▶ Exercise goal
Beginning with the line that holds "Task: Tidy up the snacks" in the data below, give again every line through the one that holds "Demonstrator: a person", exactly as written.

Records from a dataset
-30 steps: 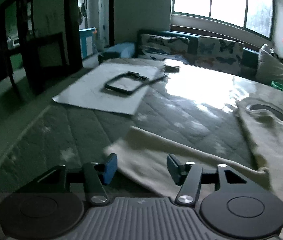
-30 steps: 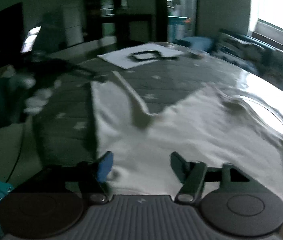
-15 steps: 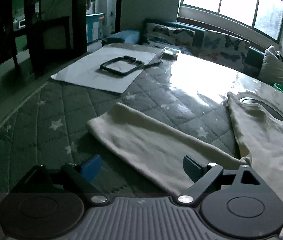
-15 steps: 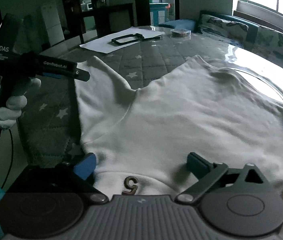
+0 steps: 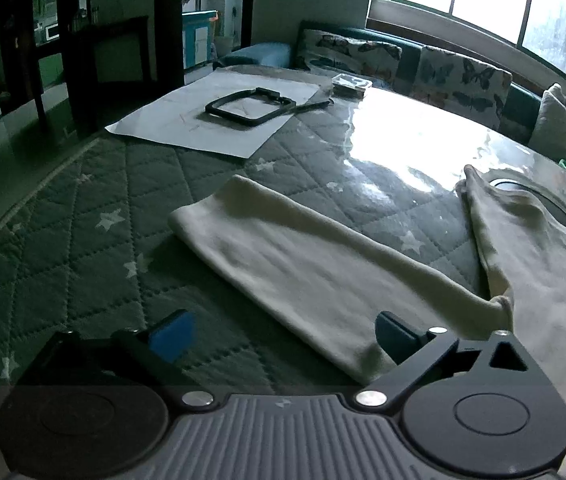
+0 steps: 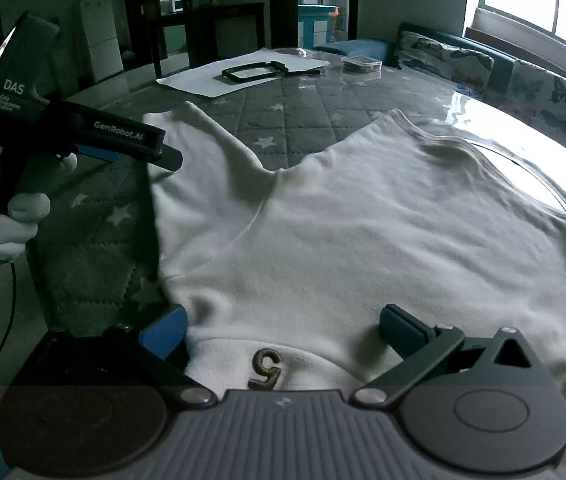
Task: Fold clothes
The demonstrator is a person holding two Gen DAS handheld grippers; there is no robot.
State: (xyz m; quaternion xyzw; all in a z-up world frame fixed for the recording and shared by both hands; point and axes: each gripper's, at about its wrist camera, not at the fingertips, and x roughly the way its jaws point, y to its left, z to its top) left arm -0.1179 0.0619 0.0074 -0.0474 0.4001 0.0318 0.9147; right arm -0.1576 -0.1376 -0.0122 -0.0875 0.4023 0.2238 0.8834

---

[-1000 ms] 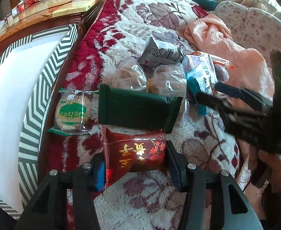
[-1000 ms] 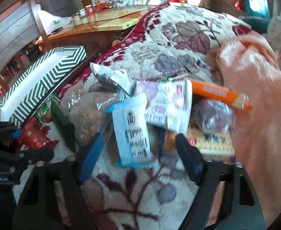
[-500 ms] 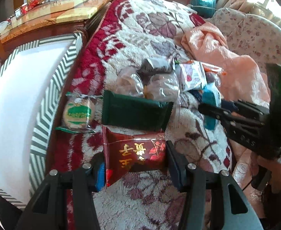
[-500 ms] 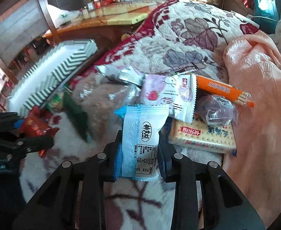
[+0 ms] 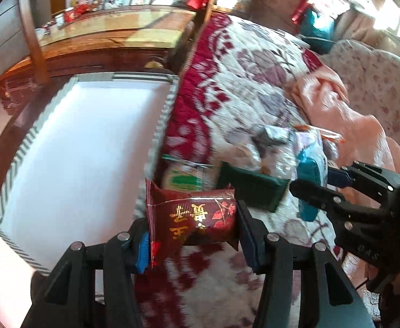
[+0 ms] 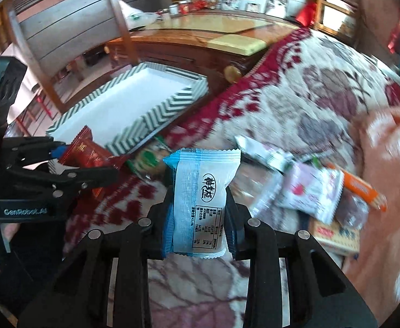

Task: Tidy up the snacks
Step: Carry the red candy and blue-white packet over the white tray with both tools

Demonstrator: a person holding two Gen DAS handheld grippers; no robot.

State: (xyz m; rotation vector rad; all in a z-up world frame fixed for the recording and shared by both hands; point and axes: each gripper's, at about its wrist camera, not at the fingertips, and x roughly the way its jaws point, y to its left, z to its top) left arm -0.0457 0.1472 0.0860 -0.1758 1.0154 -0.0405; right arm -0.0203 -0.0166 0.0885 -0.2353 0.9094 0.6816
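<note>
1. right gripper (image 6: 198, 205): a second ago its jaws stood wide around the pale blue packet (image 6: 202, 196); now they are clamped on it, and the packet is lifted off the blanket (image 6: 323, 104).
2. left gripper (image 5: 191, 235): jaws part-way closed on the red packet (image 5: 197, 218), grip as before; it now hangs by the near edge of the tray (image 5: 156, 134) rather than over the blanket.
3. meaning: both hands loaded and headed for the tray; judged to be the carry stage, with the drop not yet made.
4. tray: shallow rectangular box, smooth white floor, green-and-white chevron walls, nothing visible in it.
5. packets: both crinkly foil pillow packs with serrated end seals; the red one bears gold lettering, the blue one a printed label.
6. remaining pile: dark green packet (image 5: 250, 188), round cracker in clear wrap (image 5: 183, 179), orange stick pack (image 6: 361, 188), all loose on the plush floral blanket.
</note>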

▶ Response
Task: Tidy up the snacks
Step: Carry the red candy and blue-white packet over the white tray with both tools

Demonstrator: a person holding two Gen DAS handheld grippers; no robot.

The answer has been fully stated.